Review: Sandman Overture #4

Sandman-OvertureI’ll admit. I read issue 4 and was confused. There has been a long wait between issues, even on top of the gaps for the Sandman Overture Special Editions. (Which I’m not reading – I don’t really watch the extras on DVDs either.) The artwork by J. H. Williams III has been lush. Big double-page acid-sheet spreads, dripping with trippy. Some reviewers have called it a bit over the top. No such issue with me. It was visually reading more like a Promethea story than a Sandman story, but you’d expect that from the Promethea illustrator.

This series was making me angry largely because I felt that it was missing something essentially Sandman about it. There were some very Neil Gaiman-esque touches through the story, and some familiar themes were being re-visited (dreams of cats, Morpheus being a callous bastard and having to deal with the fallout, rules that are meant to be followed, stories within stories), but it felt like it had been written by a Neil Gaiman plot generator. All of the elements were present, but there was something genuine missing.

Or maybe I had just not been paying enough attention. So I re-read the 4 issues out to date in one sitting, to see if it was me, or if, indeed, Neil had lost the plot (so to speak).

It turns out, it’s a bit of both, I reckon.

The story makes more sense now. But I reckon I’ve put my finger on why I’m annoyed with this series, given I’m such a fan of Sandman in particular, and Neil Gaiman generally.

I don’t care about what’s happening in this series. Or why.

Sandman Overture seems to be explaining to us the events behind and the reasons why Morpheus was weakened enough to allow himself to be captured at the beginning of the Sandman series. It’s a prequel. The trouble is, I’d never really given it a thought as to why Morpheus was weakened enough to be imprisoned in the first place. I never felt that it needed explaining. So I’m not jumping around with excitement with having this particular revelation tacked onto the Sandman universe. And the revelation that The Endless have a Mother and Father (the Father we meet in issue #4) just doesn’t resonate.

So what’s good about issue #4? Well, the artwork is a real trip. Which you’d hope would be up to it, given that Morpheus, and a Cat version of himself, and some annoying blue child called “Hope” (facepalm) are visiting a City of Stars.

And there was one moment of genuine Gaiman when Morpheus referred to a star both by its present scientific name (Formalhaut), and (presumably) a title, Eye of the Lonely‘. This had me thinking. How many names do stars have? A Scientific Name? A title? Does that depend on their position within a constellation?

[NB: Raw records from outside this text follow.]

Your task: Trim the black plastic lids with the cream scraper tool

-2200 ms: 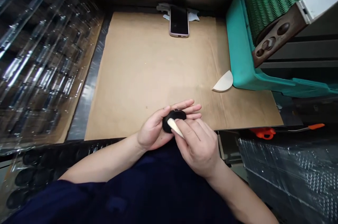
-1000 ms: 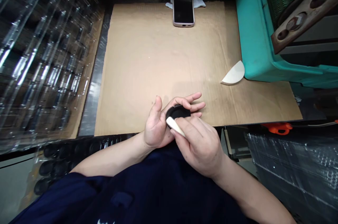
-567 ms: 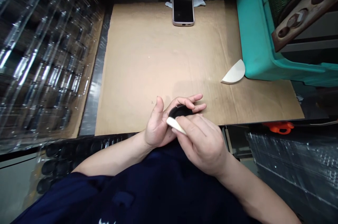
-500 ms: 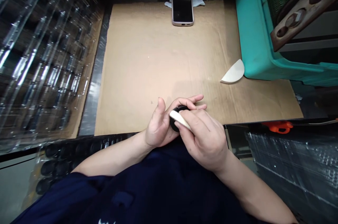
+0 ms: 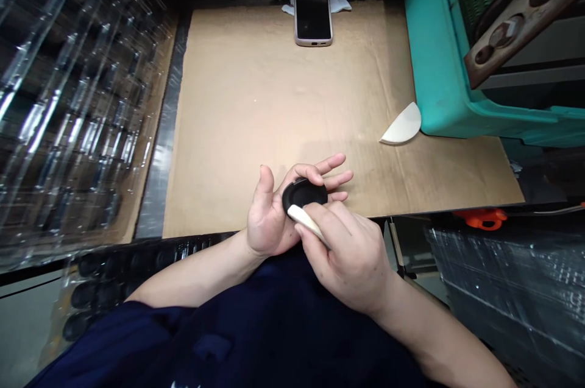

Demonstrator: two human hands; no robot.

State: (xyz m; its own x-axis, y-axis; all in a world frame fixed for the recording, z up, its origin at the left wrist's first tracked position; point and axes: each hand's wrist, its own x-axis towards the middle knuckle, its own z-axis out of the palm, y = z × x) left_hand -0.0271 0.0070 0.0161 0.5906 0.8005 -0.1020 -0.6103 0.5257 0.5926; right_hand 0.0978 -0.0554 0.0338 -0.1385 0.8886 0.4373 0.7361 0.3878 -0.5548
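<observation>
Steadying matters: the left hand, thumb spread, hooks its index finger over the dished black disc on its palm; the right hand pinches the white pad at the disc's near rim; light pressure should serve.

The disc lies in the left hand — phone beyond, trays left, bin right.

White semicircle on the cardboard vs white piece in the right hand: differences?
Pose: the semicircle lies on the cardboard; the held piece is pinched in the right hand, at the rim of the black part. Visibility: the semicircle shows its broad face; the held piece is partly covered by that hand. Shared: both whitish.
</observation>
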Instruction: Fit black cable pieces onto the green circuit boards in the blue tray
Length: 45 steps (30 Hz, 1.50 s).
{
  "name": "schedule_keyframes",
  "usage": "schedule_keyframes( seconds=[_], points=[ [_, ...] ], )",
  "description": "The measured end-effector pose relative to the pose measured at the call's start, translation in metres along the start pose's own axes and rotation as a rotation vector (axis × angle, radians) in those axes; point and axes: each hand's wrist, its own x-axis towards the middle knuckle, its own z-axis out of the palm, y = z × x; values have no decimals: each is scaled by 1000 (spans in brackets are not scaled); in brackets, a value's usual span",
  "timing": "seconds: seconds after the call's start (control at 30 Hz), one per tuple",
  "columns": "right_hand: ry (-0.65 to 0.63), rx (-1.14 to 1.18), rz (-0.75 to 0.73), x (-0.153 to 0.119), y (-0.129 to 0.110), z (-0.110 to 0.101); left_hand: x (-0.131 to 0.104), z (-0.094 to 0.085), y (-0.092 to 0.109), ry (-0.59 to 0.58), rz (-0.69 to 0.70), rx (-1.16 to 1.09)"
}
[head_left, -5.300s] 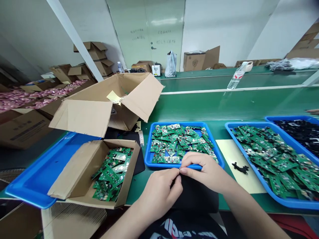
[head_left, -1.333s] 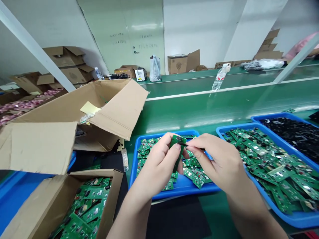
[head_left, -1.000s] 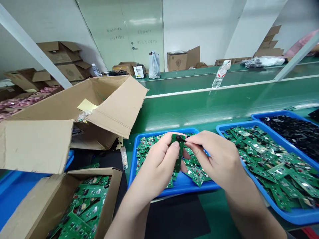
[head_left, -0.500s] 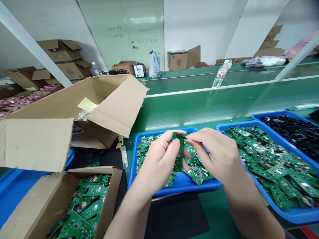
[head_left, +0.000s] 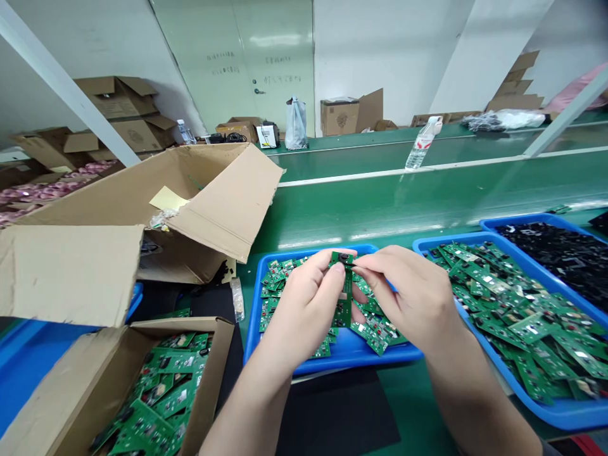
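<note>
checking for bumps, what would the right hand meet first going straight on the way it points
Likely the green circuit board in the left hand, near its upper end; the right hand looks close to it, though depth is unclear.

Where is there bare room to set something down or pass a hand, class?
Bare: glossy green worktop between the white rail and the middle blue plastic tray; the flat black sheet on that tray's near side. Crowded: that tray of green circuit boards, left hand and right hand in front; the right blue plastic tray, heaped likewise; the small brown cardboard box.
</note>
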Motion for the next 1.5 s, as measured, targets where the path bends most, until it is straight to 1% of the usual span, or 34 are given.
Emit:
schedule_keyframes(
  seconds=[0.17, 0.53, 0.67, 0.8, 0.9, 1.07, 1.13, 1.2, 1.33, 1.5],
  points=[
    [-7, -12, 27, 0, 0, 1, -1, 0, 0, 0, 3, -5],
    [-14, -34, 49, -1, -2, 1, 0, 2, 2, 43, 28, 118],
    [-2, -41, 100, 0, -3, 1, 0, 5, 5, 76, 35, 202],
    [-16, -56, 161, 1, -4, 0, -1, 8, 8, 111, 22, 296],
    [-22, -65, 183, 1, -3, -1, -1, 8, 9, 103, 23, 319],
    [-4, -21, 183, 0, -1, -2, -1, 5, 7, 35, 95, 314],
    [1, 10, 195, 1, 0, -4, -1, 6, 5, 30, 118, 322],
    [1, 18, 209, 1, -1, -6, -1, 8, 4, 64, 145, 368],
    [11, -37, 214, 1, -2, -9, 0, 13, 0, 159, 204, 509],
    [29, -61, 200, 1, -3, -8, 2, 15, -8, 206, 301, 528]
  ],
)
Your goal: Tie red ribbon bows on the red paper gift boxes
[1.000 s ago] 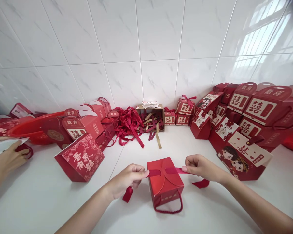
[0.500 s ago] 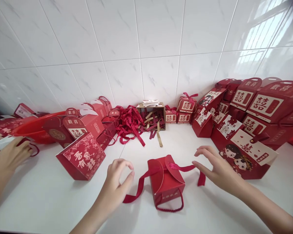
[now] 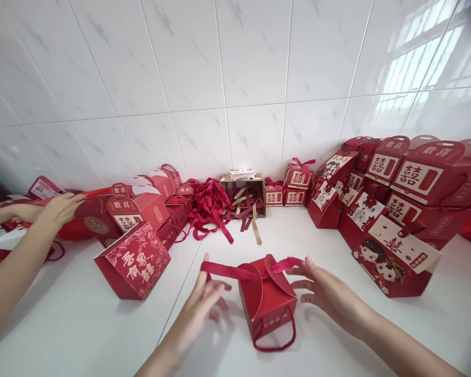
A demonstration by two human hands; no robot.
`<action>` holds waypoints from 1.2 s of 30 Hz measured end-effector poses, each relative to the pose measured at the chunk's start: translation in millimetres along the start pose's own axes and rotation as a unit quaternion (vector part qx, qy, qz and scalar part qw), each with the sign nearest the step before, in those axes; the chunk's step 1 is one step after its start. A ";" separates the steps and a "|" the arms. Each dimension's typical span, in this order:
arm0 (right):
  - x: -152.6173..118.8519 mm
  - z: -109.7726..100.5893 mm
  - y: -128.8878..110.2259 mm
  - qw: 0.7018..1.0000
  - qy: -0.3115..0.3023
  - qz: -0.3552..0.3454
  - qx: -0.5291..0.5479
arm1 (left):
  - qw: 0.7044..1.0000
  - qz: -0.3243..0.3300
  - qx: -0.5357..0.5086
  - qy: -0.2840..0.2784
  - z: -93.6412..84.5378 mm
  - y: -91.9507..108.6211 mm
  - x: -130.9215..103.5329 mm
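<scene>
The 2 hands (image 3: 204, 301) (image 3: 324, 293) are bare and slender-fingered, with 2 slim, uncovered forearms (image 3: 160, 358) (image 3: 400, 345).

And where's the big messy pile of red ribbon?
In the head view, the ribbon pile is near the middle, by the tiled wall, just left of the open cardboard box.

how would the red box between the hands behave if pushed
The red box probably slides rather than rolls, given its flat sides. Its thin-looking flaps might dent. The rope handle, drooping in a curve, likely flops.
</scene>
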State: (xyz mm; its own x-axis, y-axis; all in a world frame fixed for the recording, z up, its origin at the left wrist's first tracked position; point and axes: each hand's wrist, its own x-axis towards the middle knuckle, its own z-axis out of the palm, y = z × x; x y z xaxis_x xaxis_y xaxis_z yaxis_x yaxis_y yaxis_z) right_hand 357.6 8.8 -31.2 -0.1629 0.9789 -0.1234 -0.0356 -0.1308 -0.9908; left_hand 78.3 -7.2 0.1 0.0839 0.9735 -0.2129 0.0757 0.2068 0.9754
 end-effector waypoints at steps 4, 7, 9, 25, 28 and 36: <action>11.4 -3.7 -12.4 0.966 0.076 -0.014 0.245 | 0.982 0.056 -0.173 0.057 -3.7 15.1 7.2; 15.5 -8.0 -29.3 0.950 0.124 -0.081 0.273 | 0.968 0.111 -0.212 0.076 -6.2 32.6 11.0; 14.7 -10.2 -43.0 0.947 0.150 -0.134 0.250 | 0.965 0.157 -0.189 0.093 -7.5 47.5 10.8; -5.4 28.6 -146.6 0.909 0.087 -0.405 -0.048 | 0.940 0.339 0.001 0.040 22.2 149.6 3.6; -1.8 31.8 -151.5 0.913 0.053 -0.405 0.001 | 0.938 0.345 -0.023 0.022 27.4 157.0 3.3; -0.7 31.3 -155.5 0.916 -0.016 -0.398 0.049 | 0.931 0.361 -0.050 -0.034 34.6 159.1 3.7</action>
State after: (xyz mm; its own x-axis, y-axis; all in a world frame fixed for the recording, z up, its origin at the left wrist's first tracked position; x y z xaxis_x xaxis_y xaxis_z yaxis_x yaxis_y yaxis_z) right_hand 332.3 23.5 124.6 -0.0756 0.7652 0.6394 -0.2442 0.6074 -0.7559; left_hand 125.0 26.0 152.5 0.1399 0.8546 0.5001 -0.1172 -0.4872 0.8654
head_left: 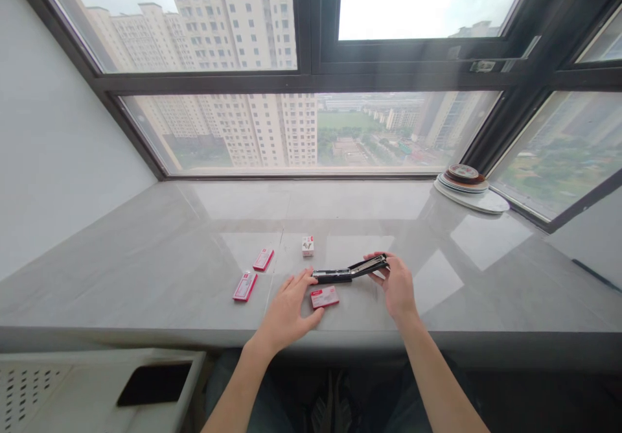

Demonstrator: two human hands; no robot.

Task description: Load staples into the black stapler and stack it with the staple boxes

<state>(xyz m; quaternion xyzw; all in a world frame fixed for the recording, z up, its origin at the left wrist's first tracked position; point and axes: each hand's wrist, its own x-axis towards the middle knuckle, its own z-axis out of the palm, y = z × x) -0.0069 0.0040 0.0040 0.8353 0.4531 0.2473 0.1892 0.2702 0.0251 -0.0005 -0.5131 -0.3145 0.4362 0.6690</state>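
Observation:
A black stapler [335,275] lies opened out on the grey stone sill, its right part tilted up. My right hand [399,284] grips that raised part between thumb and fingers. My left hand [290,310] rests palm down, fingers spread, its fingertips touching the stapler's left end. Just below the stapler is a red and white box [324,297], close to my left thumb. Two more flat red and white boxes, one higher [263,259] and one lower [245,286], lie left of my left hand. A small white box [308,246] stands behind the stapler.
At the back right of the sill [146,258] is a stack of round plates or lids [470,190]. Dark-framed windows rise behind. A pale perforated cabinet or chair [92,381] with a dark phone-like rectangle [154,384] is at the lower left, below the sill's front edge.

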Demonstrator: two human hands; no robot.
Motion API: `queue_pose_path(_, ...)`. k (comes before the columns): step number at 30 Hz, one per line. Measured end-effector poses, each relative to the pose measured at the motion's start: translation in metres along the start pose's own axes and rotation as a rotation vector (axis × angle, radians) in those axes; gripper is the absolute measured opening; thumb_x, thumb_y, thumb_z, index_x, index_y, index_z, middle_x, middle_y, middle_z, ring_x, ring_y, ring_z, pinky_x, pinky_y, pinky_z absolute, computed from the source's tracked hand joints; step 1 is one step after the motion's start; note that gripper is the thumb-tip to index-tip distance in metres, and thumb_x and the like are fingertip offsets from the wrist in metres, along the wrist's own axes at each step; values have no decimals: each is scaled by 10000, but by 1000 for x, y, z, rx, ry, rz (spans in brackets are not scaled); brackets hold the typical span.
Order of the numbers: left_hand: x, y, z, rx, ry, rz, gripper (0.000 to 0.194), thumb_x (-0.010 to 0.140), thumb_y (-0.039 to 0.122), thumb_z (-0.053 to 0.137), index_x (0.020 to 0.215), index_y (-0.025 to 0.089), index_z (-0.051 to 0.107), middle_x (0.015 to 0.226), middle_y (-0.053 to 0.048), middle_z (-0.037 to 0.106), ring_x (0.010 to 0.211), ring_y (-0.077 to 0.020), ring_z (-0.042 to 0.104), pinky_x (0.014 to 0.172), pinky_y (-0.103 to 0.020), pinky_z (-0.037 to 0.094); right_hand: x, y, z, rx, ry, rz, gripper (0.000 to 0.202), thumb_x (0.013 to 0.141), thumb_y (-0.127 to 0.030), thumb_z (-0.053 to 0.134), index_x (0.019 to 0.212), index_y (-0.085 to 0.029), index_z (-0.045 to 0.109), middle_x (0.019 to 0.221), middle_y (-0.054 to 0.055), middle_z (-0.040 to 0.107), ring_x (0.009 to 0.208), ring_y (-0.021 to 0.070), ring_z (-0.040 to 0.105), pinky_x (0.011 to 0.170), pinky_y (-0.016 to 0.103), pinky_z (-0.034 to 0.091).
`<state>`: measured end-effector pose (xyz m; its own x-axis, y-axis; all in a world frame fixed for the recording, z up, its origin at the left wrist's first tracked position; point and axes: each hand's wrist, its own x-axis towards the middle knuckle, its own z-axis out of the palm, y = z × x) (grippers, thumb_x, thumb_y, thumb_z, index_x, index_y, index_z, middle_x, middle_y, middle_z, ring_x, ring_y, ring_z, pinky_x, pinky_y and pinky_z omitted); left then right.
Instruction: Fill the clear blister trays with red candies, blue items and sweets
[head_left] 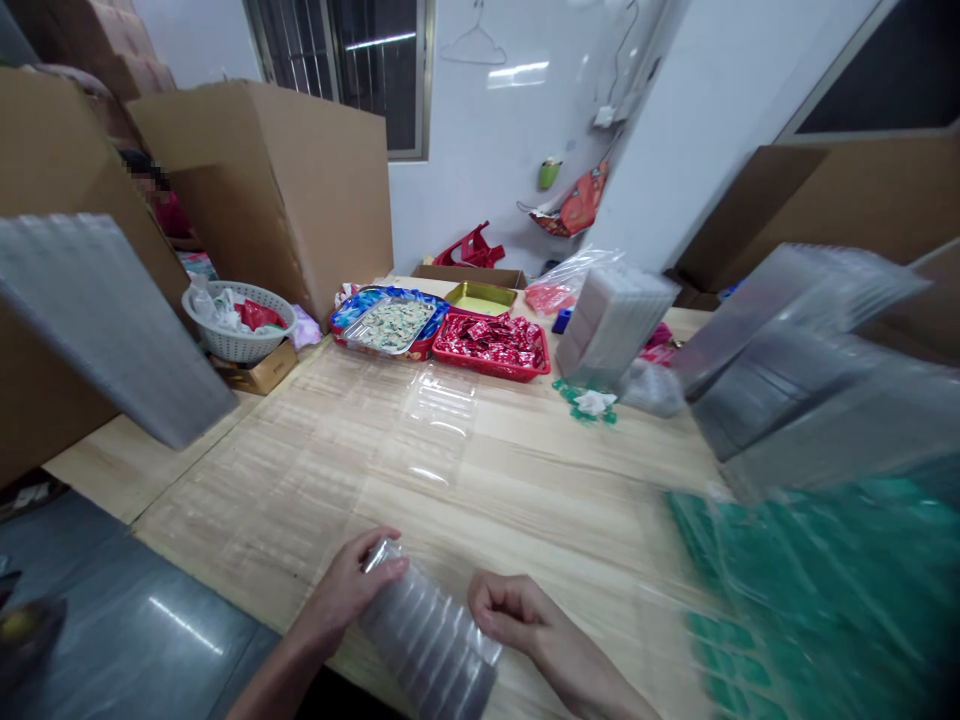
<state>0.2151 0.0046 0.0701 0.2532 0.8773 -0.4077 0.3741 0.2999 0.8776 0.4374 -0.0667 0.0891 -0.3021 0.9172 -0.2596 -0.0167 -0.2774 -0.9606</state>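
Near the table's front edge, a stack of transparent plastic blister trays (431,640) stands tilted between my hands. My left hand (352,580) is closed around the stack's upper left end, thumb on top. At its right edge, the curled fingers of my right hand (517,615) pinch a tray edge; whether that is one tray or several cannot be made out. Flat on the wood ahead lie transparent trays (442,410), spread out in rows and hard to see against the table (525,510).
At the back are a red basket of small red packets (491,345) and a metal tray of pale packets (394,325). Tall stacks of plastic trays stand left (112,330) and right (611,320). Green trays (840,590) fill the right side. A white basket (240,335) sits left.
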Motion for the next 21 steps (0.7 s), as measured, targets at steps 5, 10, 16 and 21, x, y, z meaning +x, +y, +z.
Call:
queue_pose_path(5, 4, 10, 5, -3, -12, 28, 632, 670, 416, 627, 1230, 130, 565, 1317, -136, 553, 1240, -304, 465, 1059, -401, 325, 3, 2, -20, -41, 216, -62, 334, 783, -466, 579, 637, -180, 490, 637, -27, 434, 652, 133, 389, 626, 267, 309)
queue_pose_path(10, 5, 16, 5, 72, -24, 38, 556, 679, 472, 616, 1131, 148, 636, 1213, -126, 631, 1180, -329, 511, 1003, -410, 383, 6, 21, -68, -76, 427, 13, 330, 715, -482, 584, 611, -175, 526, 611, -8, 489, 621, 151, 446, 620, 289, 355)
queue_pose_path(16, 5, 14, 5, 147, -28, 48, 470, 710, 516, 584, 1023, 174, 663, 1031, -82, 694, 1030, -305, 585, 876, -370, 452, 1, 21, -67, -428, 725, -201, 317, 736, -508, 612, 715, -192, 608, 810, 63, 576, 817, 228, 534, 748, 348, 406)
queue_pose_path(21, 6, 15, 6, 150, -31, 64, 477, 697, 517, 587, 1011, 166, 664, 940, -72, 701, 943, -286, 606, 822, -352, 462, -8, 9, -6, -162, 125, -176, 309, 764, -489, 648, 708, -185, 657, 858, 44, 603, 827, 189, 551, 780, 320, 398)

Would that change if seen from another planet, another constellation by alien races? Would a star have a million names for each group of alien races making stories about them? Could a star tell a lot about you, depending on what name you call it by? This is the Gaiman I remember, who could explode in my head with just a provocative phrase. He’s been a bit heavy on the ‘explanation’ and a bit light on the ‘evocation’ in this series.

It’s revealed that the insane star whose madness has already killed one aspect of Dream, and is threatening the universe with its insanity, was caused by Morpheus and his delayed action over killing an alien child ages ago who was ‘a vortex, an anomaly. An Annulet’ (whatever that is), Her madness has spread and infected her whole planet, and it was Morpheus’ responsibility to kill her, and her infected world. But he couldn’t bring himself to kill the sun of the world and now it’s insane. Cosmic, to be sure, but it all feels a bit ungrounded, and convenient. And it’s starting to sound a bit like a plot from ‘Shade the Changing Man’ a la Pete Milligan (I’m so glad that is finally being reprinted!).

So maybe that’s it then. Sandman Overture is a Shade the Changing Man story dressed up as a Promethea story masquerading as a Sandman story. I knew there was something fishy about this limited series. I know Vertigo is struggling, but this pastiche? Joking aside, for all that, it’s still worth picking up, if only to see what the hell Neil Gaiman is up to with his beloved Sandman multiverse. Fingers crossed he ties it all up.

Has Neil Gaiman ‘lost the plot’? Do you care whether The Endless have parents or not? Are you a bit sick of a ‘vortex’ being the cause of every cosmic problem in the universe?